I'd want to be housed in my house so my progeny can run around me in circles like some great waxen maypole and dance about me all the May long and then one day, when one of the small ones trips and knocks me over and smash I go onto the ground?

Well on that day is the day I planned for like that books by Isaac Asimov and all of my fragile skin vanishes like so much necrotic dust and on the floor in my place?

Jelly beans!

A million jelly beans like some cannibalistic pinata (can't find enyay) but not from Mexico because I have insurance and a job and pay taxes!

Then the kids run around eating jelly beans and even in death, I provide value.

Or maybe especially in death.

Or maybe only in death.

Know what else?

I wish meat really was murder cause I can see me in the prison yard and they say, "What you in for?"

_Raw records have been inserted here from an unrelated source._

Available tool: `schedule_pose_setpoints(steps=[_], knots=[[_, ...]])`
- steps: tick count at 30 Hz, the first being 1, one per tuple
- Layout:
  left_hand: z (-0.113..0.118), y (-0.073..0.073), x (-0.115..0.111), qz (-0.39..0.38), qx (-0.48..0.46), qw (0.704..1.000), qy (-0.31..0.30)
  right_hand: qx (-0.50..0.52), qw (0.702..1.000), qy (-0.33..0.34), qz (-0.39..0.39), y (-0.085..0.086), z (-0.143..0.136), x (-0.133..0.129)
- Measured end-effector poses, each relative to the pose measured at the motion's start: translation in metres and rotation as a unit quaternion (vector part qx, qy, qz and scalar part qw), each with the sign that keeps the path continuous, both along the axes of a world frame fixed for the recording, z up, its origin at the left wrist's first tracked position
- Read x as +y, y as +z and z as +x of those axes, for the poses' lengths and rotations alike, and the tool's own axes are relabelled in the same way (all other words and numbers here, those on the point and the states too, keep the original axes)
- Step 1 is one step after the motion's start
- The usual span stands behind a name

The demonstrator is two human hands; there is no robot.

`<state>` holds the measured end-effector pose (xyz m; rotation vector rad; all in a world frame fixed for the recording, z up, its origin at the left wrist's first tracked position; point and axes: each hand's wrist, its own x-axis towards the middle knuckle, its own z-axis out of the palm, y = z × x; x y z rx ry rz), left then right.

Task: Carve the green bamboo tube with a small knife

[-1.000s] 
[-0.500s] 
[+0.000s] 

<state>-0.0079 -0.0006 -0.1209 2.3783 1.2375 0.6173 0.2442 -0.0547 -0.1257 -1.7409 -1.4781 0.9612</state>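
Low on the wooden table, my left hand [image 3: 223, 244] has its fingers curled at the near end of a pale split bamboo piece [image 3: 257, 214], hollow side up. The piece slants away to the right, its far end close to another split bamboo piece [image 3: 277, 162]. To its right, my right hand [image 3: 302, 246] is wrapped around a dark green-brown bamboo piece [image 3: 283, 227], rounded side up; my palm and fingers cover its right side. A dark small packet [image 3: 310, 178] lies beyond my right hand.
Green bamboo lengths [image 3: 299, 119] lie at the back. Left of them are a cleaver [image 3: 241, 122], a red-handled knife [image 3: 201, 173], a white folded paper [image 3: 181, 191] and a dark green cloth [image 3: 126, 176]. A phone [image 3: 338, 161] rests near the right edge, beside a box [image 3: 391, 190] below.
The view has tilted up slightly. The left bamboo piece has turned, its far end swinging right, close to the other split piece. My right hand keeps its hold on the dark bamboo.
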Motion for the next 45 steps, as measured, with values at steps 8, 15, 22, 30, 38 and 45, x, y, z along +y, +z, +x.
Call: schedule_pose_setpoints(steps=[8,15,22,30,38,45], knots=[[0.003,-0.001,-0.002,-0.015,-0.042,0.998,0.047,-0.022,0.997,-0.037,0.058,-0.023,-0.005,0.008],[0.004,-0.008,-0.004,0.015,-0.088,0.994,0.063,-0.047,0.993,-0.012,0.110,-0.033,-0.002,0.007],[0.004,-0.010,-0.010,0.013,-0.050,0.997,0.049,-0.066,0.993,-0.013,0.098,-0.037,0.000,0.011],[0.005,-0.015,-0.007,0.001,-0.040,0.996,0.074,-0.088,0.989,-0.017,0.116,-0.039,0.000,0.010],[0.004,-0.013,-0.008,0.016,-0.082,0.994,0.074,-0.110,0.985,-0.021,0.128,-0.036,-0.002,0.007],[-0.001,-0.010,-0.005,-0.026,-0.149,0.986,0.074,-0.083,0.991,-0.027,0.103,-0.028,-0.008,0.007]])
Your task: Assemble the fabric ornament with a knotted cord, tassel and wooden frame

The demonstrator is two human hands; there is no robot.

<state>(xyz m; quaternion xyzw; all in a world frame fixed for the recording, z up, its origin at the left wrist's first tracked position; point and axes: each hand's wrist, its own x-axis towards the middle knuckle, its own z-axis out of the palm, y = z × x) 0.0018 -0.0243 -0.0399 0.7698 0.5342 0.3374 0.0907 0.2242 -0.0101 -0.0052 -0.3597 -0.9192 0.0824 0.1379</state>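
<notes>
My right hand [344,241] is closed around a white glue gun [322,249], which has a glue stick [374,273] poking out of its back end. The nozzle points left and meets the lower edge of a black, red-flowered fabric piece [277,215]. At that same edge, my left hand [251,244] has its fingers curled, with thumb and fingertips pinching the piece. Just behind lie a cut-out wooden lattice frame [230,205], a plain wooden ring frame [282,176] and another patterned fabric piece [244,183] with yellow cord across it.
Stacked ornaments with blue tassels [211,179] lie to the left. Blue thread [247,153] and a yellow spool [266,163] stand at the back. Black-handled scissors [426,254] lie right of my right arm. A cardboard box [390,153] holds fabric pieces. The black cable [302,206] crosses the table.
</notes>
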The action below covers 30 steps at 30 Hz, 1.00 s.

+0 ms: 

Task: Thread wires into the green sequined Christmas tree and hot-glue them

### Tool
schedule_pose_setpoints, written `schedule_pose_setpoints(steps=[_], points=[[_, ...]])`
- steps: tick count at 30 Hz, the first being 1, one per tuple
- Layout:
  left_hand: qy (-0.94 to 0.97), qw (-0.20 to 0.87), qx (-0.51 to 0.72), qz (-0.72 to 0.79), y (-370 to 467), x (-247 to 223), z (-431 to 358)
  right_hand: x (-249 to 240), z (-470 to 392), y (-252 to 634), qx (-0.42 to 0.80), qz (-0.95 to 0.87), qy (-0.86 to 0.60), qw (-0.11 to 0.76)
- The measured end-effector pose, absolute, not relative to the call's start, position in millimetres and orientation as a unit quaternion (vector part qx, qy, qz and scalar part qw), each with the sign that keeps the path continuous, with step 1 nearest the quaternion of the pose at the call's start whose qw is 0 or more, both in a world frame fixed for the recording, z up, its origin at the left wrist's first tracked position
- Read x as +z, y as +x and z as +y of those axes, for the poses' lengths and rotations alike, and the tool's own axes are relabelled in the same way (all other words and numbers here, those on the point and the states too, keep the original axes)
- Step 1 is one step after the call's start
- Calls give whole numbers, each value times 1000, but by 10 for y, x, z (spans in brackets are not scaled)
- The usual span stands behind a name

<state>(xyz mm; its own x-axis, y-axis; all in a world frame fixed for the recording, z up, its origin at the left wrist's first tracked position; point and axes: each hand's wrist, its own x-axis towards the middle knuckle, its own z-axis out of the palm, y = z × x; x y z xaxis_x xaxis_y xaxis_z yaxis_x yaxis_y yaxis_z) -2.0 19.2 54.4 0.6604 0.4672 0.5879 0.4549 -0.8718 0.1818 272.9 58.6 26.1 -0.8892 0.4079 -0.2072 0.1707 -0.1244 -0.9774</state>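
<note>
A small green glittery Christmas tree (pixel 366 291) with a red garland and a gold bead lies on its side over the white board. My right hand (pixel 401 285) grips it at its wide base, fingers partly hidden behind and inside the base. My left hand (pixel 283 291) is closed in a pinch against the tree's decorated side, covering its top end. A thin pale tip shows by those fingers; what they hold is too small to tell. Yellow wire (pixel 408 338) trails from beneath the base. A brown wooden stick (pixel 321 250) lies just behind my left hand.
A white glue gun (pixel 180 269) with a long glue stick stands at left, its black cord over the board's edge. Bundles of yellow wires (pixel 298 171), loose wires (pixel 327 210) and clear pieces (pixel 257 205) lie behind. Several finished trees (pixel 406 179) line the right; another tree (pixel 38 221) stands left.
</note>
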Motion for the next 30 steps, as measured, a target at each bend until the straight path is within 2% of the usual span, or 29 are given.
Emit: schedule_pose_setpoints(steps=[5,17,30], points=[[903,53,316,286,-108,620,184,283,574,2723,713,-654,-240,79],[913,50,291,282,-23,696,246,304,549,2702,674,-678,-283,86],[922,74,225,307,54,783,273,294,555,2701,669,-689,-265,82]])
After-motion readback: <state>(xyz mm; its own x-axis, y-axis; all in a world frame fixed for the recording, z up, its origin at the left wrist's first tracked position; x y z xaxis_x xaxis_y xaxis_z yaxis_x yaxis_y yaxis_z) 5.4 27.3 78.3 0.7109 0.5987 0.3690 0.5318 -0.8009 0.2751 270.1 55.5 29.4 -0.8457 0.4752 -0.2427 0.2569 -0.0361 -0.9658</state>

And I look at them with a steel look and my blue eyes reflect the burning blasts of the sun and I look away and pause, just for a minute and then I look back and I take a puff of smoke from my cigarette cause why not smoke in prison and a grit my teeth like Dirty Hairy and I say...


Tuesday, March 25, 2008

Please draw me a picture of your naked body and put it in the mail. Make sure the boobs are big (even if that's a lie)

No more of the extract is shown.